## WORK TASK
Only one stretch of the data below is wanted: the lines from the one with "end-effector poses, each" through the one with "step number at", repeated exactly.

#### COLLECTED DATA ####

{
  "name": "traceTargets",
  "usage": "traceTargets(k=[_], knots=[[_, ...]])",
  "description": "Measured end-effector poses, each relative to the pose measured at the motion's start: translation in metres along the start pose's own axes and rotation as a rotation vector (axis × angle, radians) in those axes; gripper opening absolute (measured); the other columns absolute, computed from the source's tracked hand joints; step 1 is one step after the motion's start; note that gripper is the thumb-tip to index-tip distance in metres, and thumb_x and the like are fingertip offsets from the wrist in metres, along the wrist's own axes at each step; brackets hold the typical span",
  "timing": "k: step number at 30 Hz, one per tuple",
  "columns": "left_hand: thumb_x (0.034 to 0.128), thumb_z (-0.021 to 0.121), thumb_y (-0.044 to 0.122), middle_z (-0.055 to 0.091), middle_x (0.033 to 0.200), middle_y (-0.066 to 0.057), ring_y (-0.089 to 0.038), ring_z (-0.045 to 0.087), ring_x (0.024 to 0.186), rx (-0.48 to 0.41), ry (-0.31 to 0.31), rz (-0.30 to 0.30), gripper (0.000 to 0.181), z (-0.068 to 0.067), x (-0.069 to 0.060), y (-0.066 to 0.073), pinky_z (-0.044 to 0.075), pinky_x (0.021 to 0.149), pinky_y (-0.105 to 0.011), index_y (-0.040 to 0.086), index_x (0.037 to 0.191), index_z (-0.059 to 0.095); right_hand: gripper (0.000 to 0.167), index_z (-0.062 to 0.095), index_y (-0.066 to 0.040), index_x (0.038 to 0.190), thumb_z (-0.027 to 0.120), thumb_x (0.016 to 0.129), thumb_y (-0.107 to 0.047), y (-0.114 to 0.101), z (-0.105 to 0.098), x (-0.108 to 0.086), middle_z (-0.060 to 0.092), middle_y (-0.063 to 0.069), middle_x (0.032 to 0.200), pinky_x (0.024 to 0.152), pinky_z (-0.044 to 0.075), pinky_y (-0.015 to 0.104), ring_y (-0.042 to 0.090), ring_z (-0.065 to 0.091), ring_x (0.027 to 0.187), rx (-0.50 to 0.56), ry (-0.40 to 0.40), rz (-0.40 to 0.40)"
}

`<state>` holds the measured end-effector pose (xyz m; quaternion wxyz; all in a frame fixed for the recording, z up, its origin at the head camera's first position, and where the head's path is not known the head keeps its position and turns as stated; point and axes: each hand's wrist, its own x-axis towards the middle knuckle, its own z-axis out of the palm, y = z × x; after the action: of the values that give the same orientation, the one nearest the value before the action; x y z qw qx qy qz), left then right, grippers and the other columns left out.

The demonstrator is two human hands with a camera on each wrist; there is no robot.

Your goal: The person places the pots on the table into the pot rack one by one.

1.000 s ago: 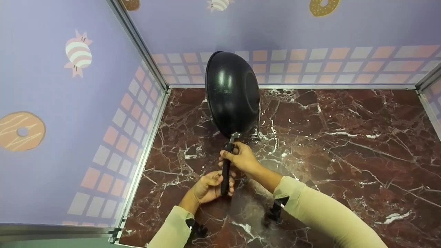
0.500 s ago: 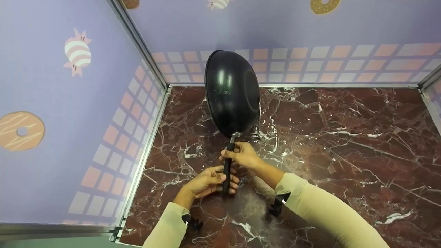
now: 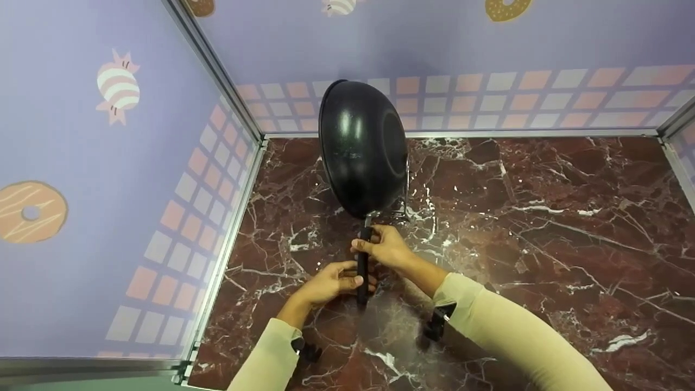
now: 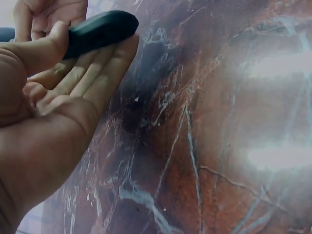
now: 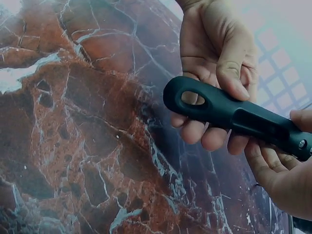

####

## ANSWER BOX
  "description": "Measured end-effector poses, each relative to the pose measured at the motion's start: translation in metres along the start pose's own axes and rotation as a rotation vector (axis × angle, radians) in those axes; gripper opening absolute (measured); the other columns absolute, computed from the source's tracked hand joints; step 1 is one step after the motion's start; note that gripper is the thumb-tip to index-tip distance in metres, and thumb_x and the like are fingertip offsets from the wrist in metres, along the wrist's own axes at each step; brackets hold the typical span",
  "timing": "k: step number at 30 Hz, one per tuple",

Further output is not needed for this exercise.